CASESTUDY 世界14万人に、
心のこもった記念品を。
大手飲料メーカー様

PROJECT OUTLINE
大手飲料メーカーの「80周年記念品」。
世界24カ国14万人に配布する最上レベルの記念品の企画を手がけた案件。
高いクオリティで大量の商品の供給が必須となったが、各部門とのチームワークにより滞りなく納品に至った。

求められたのは、サプライズのある着想

取引先である百貨店の法人外商部から内海産業に声がかかったのは、1月のこと。大手飲料メーカーが、80周年の記念品を求めていた。高級なものを「感謝の気持ち」を込めて贈りたいという。驚くべきは、そのスケール。14万個。全世界の従業員に配布する。それも、退職した人も含めて。納期は11月。10ヶ月しかなかった。
百貨店と二人三脚で発想し、提案したのは、桐箱に入った若狭塗の「八角」の高級箸セット。80周年の「8」にちなんだものだった。競合からもたくさんの提案が行われた中、企画は見事、受け入れられる。そして、顧客からひとつの要望が寄せられた。営業担当の中山が語る。

「ただの高級な記念品というだけでは終わらない、何か『サプライズが欲しい』ということでした。」

桐箱の大きさは変えられない。知恵を絞り、出てきたアイディアは、受け取る人が驚く仕掛けだった。平らな厚い台紙を同封、折り込めば飾り台にできる仕組みにし、桐箱に入った鶴と富士山の描かれた高級箸を、美しく飾ることができるようにした。これは海外でも日本でも、きっと喜んでもらえる。中山はそう考えた。また、より箸が映えるよう、日本の伝統文化の水引で美しい箸置きを加え、さらに、桐箱の内側に、社長の感謝の思いがこもった手紙を同封することを提案した。

プロジェクトメンバー

品質管理のために中国江蘇省、若狭、神戸へ幾度も足を運ぶ。

受注金額は1億円を超える。だが、難しいプロジェクトになることは予想がついた。記念品の量だけではない。桐箱の中には、飾るための取扱説明書を入れることになっていたが、日本語を含めると9つの言語で作らなければいけない。それを24の国に送る。

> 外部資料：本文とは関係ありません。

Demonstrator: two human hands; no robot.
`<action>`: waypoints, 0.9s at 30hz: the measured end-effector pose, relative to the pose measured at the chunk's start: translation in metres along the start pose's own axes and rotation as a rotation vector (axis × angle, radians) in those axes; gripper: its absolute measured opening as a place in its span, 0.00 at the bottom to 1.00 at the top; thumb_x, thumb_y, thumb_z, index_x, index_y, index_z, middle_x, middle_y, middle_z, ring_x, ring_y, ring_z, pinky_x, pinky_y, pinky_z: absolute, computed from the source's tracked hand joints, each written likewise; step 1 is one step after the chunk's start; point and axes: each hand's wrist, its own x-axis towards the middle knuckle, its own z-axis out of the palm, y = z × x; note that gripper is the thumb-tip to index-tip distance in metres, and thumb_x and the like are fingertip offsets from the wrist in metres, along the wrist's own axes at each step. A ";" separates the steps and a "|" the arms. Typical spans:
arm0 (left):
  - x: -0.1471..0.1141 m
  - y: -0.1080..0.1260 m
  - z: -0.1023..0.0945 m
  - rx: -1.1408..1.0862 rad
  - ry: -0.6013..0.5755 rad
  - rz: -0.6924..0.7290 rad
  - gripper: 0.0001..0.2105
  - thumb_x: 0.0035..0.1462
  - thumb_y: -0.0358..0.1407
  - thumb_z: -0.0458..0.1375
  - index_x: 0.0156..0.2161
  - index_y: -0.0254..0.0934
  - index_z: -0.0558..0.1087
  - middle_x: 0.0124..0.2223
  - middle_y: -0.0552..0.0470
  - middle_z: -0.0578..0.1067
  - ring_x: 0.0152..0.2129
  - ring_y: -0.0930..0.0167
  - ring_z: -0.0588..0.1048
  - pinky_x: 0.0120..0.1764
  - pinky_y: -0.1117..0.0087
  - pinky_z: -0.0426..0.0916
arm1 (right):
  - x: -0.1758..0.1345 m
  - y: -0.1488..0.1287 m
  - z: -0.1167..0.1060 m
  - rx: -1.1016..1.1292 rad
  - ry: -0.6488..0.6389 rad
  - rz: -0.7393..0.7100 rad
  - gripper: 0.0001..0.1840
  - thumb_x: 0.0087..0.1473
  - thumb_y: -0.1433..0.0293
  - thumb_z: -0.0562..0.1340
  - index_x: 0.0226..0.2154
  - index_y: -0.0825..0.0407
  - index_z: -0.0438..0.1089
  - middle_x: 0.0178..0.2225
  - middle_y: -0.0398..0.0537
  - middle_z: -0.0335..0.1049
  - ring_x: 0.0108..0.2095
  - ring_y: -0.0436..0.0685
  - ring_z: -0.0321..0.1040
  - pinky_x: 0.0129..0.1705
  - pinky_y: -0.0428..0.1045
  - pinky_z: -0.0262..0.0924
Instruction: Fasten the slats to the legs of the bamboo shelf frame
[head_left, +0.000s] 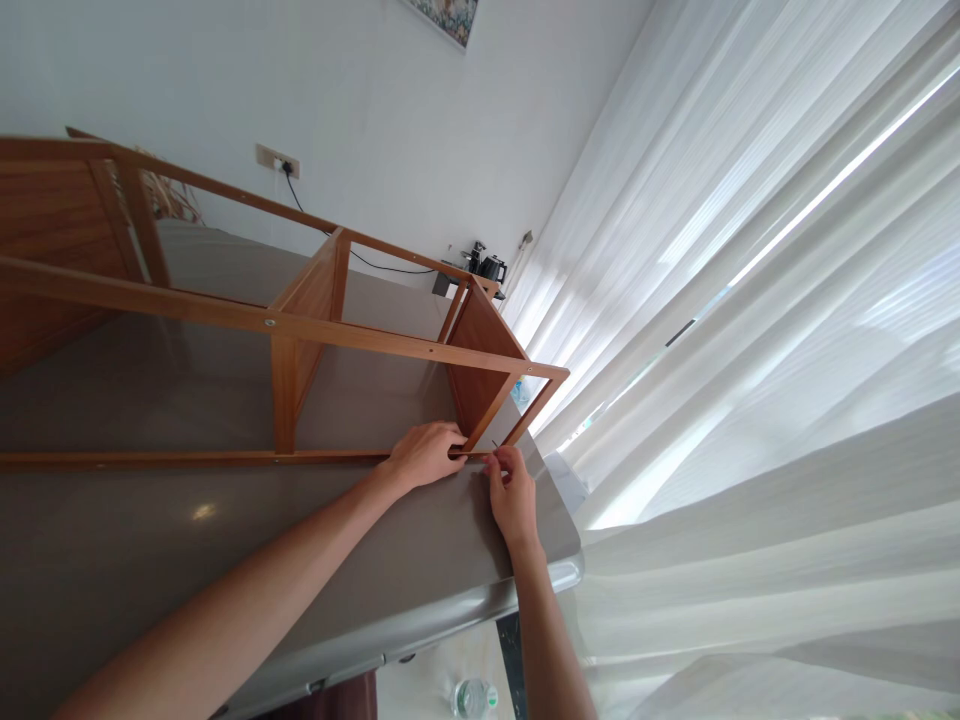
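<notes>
A brown wooden shelf unit (390, 342) lies on its side on the grey table, its shelf boards standing upright. My left hand (426, 455) is closed around the lower rail close to the unit's right end, beside the end board (484, 345). Just to its right, my right hand (513, 492) is at the same rail with thumb and fingers pinched together. A thin dark rod (495, 443), perhaps a hex key, sticks up at those fingertips; most of it is hidden. Screw heads show in the upper front rail.
The grey tabletop (315, 540) ends in a rounded corner right of my hands. White curtains (750, 400) hang beyond it. Behind the unit are a dark kettle (493, 268) and a wall socket (277, 160) with a cord. A clear bottle (471, 697) is below the table's front edge.
</notes>
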 end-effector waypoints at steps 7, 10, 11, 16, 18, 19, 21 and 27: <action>0.002 -0.003 0.001 -0.010 -0.017 0.001 0.11 0.60 0.43 0.56 0.41 0.47 0.80 0.47 0.55 0.79 0.41 0.66 0.77 0.38 0.70 0.67 | 0.005 0.000 -0.013 -0.028 -0.100 -0.121 0.12 0.63 0.61 0.56 0.40 0.45 0.75 0.40 0.44 0.77 0.38 0.54 0.73 0.38 0.48 0.67; 0.003 -0.004 0.000 -0.020 -0.034 0.007 0.11 0.60 0.43 0.56 0.40 0.49 0.80 0.45 0.56 0.79 0.38 0.67 0.78 0.36 0.70 0.66 | 0.004 0.004 -0.015 -0.039 -0.089 -0.144 0.12 0.63 0.63 0.57 0.41 0.45 0.76 0.42 0.45 0.77 0.41 0.55 0.73 0.39 0.48 0.68; 0.003 -0.004 0.000 -0.023 -0.037 0.008 0.11 0.60 0.43 0.56 0.40 0.49 0.80 0.44 0.56 0.79 0.38 0.67 0.78 0.35 0.70 0.65 | 0.003 0.004 -0.015 -0.043 -0.085 -0.151 0.12 0.63 0.64 0.57 0.42 0.44 0.76 0.42 0.46 0.76 0.42 0.55 0.72 0.40 0.48 0.68; 0.003 -0.005 -0.002 -0.026 -0.052 0.013 0.12 0.60 0.44 0.55 0.40 0.48 0.80 0.44 0.55 0.79 0.38 0.66 0.78 0.35 0.70 0.65 | 0.001 0.005 -0.012 -0.079 -0.085 -0.197 0.11 0.63 0.66 0.58 0.43 0.44 0.77 0.43 0.47 0.76 0.46 0.57 0.69 0.49 0.52 0.66; 0.003 -0.005 -0.002 -0.028 -0.057 0.016 0.12 0.60 0.44 0.55 0.40 0.48 0.80 0.45 0.55 0.79 0.39 0.66 0.77 0.35 0.70 0.65 | 0.001 0.005 -0.012 -0.121 -0.075 -0.222 0.12 0.63 0.68 0.58 0.43 0.44 0.77 0.43 0.47 0.75 0.46 0.58 0.68 0.51 0.53 0.65; 0.003 -0.005 -0.002 -0.029 -0.060 0.018 0.12 0.60 0.44 0.55 0.40 0.48 0.80 0.45 0.55 0.79 0.39 0.66 0.77 0.35 0.71 0.65 | 0.000 0.004 -0.012 -0.147 -0.071 -0.236 0.12 0.63 0.68 0.58 0.43 0.44 0.77 0.43 0.47 0.75 0.46 0.58 0.68 0.51 0.54 0.64; 0.003 -0.005 -0.002 -0.030 -0.064 0.019 0.12 0.60 0.44 0.54 0.41 0.48 0.80 0.45 0.55 0.79 0.39 0.66 0.77 0.36 0.71 0.65 | 0.000 0.004 -0.012 -0.190 -0.070 -0.260 0.12 0.63 0.69 0.59 0.44 0.44 0.76 0.43 0.47 0.75 0.46 0.58 0.68 0.51 0.54 0.64; 0.004 -0.007 -0.002 -0.034 -0.080 0.028 0.12 0.61 0.45 0.55 0.40 0.48 0.80 0.45 0.55 0.79 0.38 0.67 0.77 0.35 0.71 0.65 | -0.002 0.004 -0.010 -0.206 -0.066 -0.275 0.11 0.64 0.67 0.58 0.44 0.44 0.77 0.41 0.48 0.73 0.45 0.58 0.67 0.50 0.54 0.64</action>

「しかも、コントロールしなければならない資材は、多岐にわたりました。箸、桐箱、台紙、メッセージカード、水引……。これら別々のルートで仕入れるものを確実に揃え、セットアップしなければならない。」

すぐに営業推進部のメンバーに声をかけ、企画部とも連携した。週1度のチームミーティングが始まる。まず行ったのは、リスクシミュレーション会議。商品供給を滞らせる、どんなリスクがあるのか、徹底的に洗い出し、そして担当を決め、一つひとつクリアしていった。

品質管理の担当者は、福井県の箸工場へ、神戸のフィルム印刷工場へ、さらには桐箱を製造する中国の工場へも視察に飛んだ。桐箱は緻密な設計で作られていた。上海から6時間かかる場所にあったが、本当に自分たちの求めるものができるのか、梱包はどのように行われるのか、自分たちの目で確かめないと気が済まなかった。

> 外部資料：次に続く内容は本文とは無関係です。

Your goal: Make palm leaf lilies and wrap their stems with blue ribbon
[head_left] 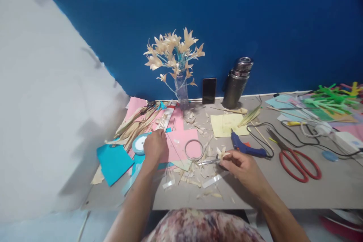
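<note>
My left hand (154, 145) is closed over the pink paper, and a small pale flower sprig (162, 121) shows just beyond its fingers. The fingertips seem pinched on the sprig's thin stem. Beside that hand lies a spool of light-blue ribbon (140, 144). Over the table's front right, my right hand (241, 165) pinches a cream-coloured husk-like flower (222, 154) between thumb and fingers. Small metal scissors (210, 162) lie close to the flower, partly covered. A roll of clear tape (194, 149) rests between my hands.
A vase (181, 89) of similar flowers stands at the back, near a phone (209, 90) and a thermos (237, 83). To the right lie a blue glue gun (246, 146), its cord and red-handled scissors (295, 160). Dry husks (138, 123) and teal paper (114, 162) are at left.
</note>
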Demonstrator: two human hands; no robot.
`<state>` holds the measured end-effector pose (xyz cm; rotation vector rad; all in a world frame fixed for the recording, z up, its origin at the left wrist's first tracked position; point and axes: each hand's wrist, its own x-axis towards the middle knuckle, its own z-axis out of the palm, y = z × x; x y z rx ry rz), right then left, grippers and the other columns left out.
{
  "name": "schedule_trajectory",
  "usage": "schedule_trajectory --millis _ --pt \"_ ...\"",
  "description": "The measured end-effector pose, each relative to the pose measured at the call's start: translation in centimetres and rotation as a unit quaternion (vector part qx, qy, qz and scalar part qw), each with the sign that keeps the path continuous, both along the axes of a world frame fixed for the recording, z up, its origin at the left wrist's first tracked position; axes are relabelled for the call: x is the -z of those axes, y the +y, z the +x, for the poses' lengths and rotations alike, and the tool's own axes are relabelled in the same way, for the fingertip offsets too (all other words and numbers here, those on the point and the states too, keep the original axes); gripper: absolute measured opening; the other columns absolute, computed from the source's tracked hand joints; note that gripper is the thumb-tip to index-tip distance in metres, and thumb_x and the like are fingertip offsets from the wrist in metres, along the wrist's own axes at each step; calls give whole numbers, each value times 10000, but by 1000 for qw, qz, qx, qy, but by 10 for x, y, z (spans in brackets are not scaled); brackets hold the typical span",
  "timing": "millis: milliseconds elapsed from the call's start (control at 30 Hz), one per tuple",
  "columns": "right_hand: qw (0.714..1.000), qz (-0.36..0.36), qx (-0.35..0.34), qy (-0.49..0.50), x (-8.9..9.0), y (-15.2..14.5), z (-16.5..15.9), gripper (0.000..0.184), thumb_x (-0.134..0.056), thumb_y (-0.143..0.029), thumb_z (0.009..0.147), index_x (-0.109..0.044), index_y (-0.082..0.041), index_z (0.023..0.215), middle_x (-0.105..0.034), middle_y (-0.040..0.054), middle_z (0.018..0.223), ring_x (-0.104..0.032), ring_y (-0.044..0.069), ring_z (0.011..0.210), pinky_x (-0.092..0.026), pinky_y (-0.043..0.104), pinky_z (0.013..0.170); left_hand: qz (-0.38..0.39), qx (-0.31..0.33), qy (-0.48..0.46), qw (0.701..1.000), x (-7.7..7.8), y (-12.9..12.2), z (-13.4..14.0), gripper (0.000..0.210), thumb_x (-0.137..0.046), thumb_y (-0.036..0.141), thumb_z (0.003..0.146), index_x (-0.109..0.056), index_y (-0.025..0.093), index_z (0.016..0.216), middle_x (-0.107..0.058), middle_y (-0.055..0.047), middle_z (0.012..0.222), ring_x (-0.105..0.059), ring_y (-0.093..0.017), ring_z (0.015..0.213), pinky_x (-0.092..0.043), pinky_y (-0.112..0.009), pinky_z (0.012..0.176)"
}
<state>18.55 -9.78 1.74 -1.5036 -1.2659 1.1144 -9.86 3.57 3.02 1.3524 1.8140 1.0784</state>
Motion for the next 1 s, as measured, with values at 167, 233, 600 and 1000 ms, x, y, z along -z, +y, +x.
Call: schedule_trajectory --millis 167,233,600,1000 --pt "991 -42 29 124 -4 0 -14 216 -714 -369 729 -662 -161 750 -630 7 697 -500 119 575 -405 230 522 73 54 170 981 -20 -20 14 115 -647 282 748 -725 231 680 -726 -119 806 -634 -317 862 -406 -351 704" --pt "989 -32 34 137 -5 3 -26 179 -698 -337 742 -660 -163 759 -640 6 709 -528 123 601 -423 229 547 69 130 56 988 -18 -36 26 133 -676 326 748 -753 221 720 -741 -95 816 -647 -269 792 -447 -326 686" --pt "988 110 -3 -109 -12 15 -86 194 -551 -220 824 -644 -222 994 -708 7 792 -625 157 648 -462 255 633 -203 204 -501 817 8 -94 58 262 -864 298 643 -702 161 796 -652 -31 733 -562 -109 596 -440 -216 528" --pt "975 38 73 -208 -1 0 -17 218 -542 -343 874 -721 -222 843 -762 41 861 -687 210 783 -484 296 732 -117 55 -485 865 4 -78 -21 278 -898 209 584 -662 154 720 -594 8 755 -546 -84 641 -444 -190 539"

営業推進部のスケジュール管理のもと、神戸の検品、セットアップ現場には、続々と資材が納入されていく。だが、ここからが本当の正念場となった。膨大な量の資材を14万個もの完成品にセットアップしなければならない。

記念品を受け取った感動がブログに。

高級箸から水引、台紙、取扱説明書まで、どうすれば最も効率良く検品し、セットアップしていくことができるか。日数がかかれば、それだけコストに響く。限られた人数で、最大の効率を上げるべく、試行錯誤が行われた。結果的に、1日2000個だったセットアップが、やがて1日5000個できるまでになった。しかも、9言語もある。中身を間違えないよう、細心の注意が必要だった。しかるべきものが、しかるべき期日に、しかるべき場所に届いていなければいけない。

「80周年の記念の品。世界のどこにもない記念品です。不良品や過不足は、絶対にあってはならないと考えていました。」

11月、納品は無事に終わった。緊張感いっぱいの中で進んだプロジェクト。しかし、本当の勝負は、記念品が手元に届いてからだと考えていた。何かが起きるかもしれない。

だが、その後、一件の問い合わせもなかった。

うれしい出来事が後にあった。記念品を受け取った一人の元従業員の方が、その喜びを写真とともにブログにアップしていた。そこには、「辞めた人にまで、ここまでしてくれる会社で働けて、本当によかった!」と受け取った際の感動が綴られていた。ブログを見たとき、プロジェクトのメンバーたちは思わず目頭を熱くした。

「私たちはもちろんですが、携わってくださったパートナー企業のみなさん、お仕事を任せていただいたお客様、そしてその先にいるエンドユーザーの方まで、このプロジェクトに関わった全ての人が幸せになれた。こういう経験ができることが、この仕事の醍醐味だと思います。」